When they got up, he gave a wry smile. ‘Well, Rennie, this is it. We’ll need to hit the track, I reckon. We’ve just time for a farewell drink before we go.’ He glanced at his watch. ‘Where shall we have it, here or out on the veranda?’
‘I don’t think I want anything, thanks, Ash. We’ve just had lunch, haven’t we?’
‘Yes, I know, but we’ll have one all the same. We’ll be thirsty enough soon, and it’s luck for the road, Rennie. It’s the custom out here, you know, when friends depart. One likes to wish them well—wish them happiness—courage, too,’ he added gently. ‘I want one myself, so you mustn’t be the one to break an old bush tradition. What’ll it be? Whisky? Brandy?’
/> She wrinkled her nose. ‘Not spirits, Ash.’
A beer, then. I must say I could do with one! Two nice cold beers.’
He grinned with such enthusiasm that she really hadn’t the heart to argue as he disappeared in the direction of the fridge, and presently came back to the veranda carrying a tray with a couple of tall, frothing glasses on it.
Ash passed her one, took the other, and set the tray on the floor beside his chair.

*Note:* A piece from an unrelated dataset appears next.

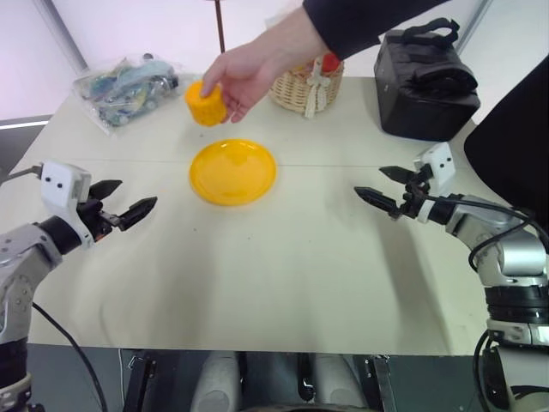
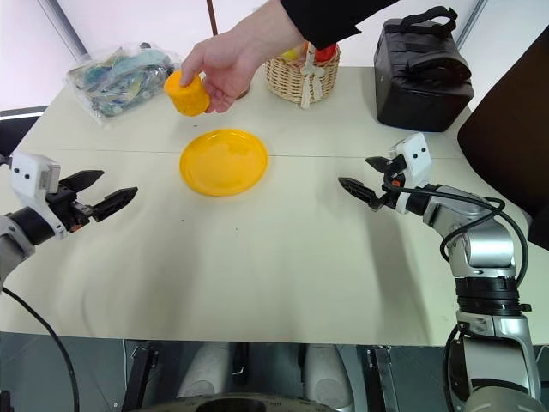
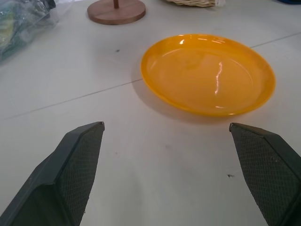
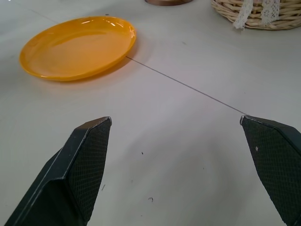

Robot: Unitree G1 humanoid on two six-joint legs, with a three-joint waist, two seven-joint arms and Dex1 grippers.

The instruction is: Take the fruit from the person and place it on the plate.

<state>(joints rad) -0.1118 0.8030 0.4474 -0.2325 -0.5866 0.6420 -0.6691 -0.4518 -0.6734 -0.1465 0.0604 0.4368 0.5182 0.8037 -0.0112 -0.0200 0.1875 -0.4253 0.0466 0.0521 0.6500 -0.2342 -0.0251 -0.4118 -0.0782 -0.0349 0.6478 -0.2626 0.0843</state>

‘I didn’t fill your one quite so full,’ he pointed out, as he raised his glass to her. ‘Well, Rennie, this is one farewell drink that I wish wasn’t necessary. I’m really sorry that you feel you have to leave in this way. Here’s all the best, anyhow, my dear. We’ll drink to future happiness, will we and may all the present troubles soon be past! Bottoms up!’
He smiled encouragingly, dear kindly old Ash, and she smiled bravely too, and kept pace with him as he downed his beer. It was pleasantly cold, and at the end of it there was still a tiny piece of ice left in the bottom of the glass, which she slipped into her mouth and allowed to dissolve.
‘Ah-h!’ he sighed appreciatively, leaned forward and put the empty glasses back on the tray. ‘Now, you just sit there, Rennie, while I go and get the Blitz. I’ll bring her round to the front when I’m ready. I’ll give you a shout when it’s time to say goodbye to Elspeth and Magda. O.K.?’
‘Yes, all right, Ash.’
She relaxed against the canvas back of the deck-chair as he went off, and stared gloomily out through the gauze.
In front of her, beyond the veranda rail, were the sweeping lawns, the beds of canna and portulaca, the shrubberies, the tall ornamental trees that shaded the path. Barrindilloo. Home. Chad’s home, not hers. Soon she would be leaving here. Any minute now. Leaving for good. For ever. Soon. Just as soon as Ash came back. What a long time he was taking at that Blitz! Not that she minded really. It was quite pleasant lying here in this deck-chair. They were surprisingly comfortable things, deck-chairs, if you got right down into them, like this. You could almost sleep like this.